The temperature retains well during use, which creates a sustained warm or cool sensation that silicone toys cannot replicate.
Avoid dramatic temperature changes: don't take a glass toy from the refrigerator and run it under hot water — the thermal shock, while less dramatic than with standard glass, is still worth avoiding.
What Glass Feels Like
Glass is rigid — there is absolutely no flex. This makes it excellent for G-spot or prostate stimulation: you can direct precise pressure exactly where you want it without the toy yielding. For the same reason, size selection matters more than with flexible toys — there's no compression to compensate.
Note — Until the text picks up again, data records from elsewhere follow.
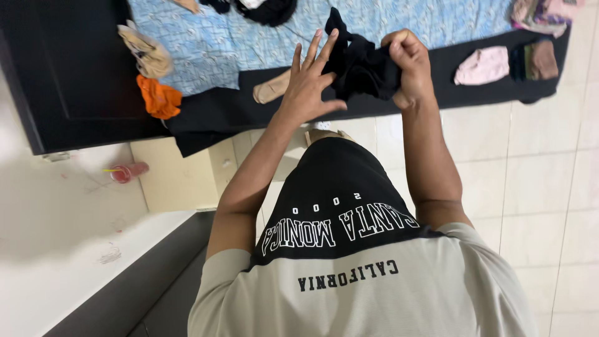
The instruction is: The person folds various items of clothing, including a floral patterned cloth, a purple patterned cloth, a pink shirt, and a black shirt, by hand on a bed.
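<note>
Bunched in the fisted right hand (409,62): small crumpled black cloth garment (359,62), above the near edge of the blue patterned bed sheet (206,43); spread flat against its left side, fingers splayed: left hand (310,84); no clear long axis.

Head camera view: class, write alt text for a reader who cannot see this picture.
Seen from above, a person's right hand grips a bunched black garment while the open left hand presses flat against it. Beyond lies a bed with a blue patterned sheet, with small folded clothes on it, among them an orange piece and a pink piece.
</note>
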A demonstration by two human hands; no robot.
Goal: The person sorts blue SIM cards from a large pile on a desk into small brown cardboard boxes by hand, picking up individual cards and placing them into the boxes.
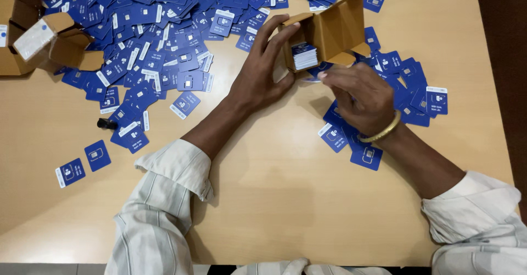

Glass surfaces are the smoothest possible surface of any sex toy material. With adequate lubrication, this creates a very smooth, unimpeded experience. Some people prefer this; others find the lack of friction underwhelming. Texture (ridges, bumps, knobs) on glass toys creates friction without the surface tackiness of silicone.
Cleaning
Glass toys can be: washed with soap and warm water, run through a dishwasher (top rack), boiled, or cleaned with toy cleaner spray. Any of these is effective. Glass is non-porous, so bacteria cannot penetrate the surface — cleaning removes surface contamination thoroughly. Allow to cool before use if washed in hot water.
Lube Compatibility
Water-based, silicone-based, or oil-based lubricant — glass is compatible with all three. No reaction with any lubricant type. This is an advantage over silicone toys where silicone-based lube is problematic.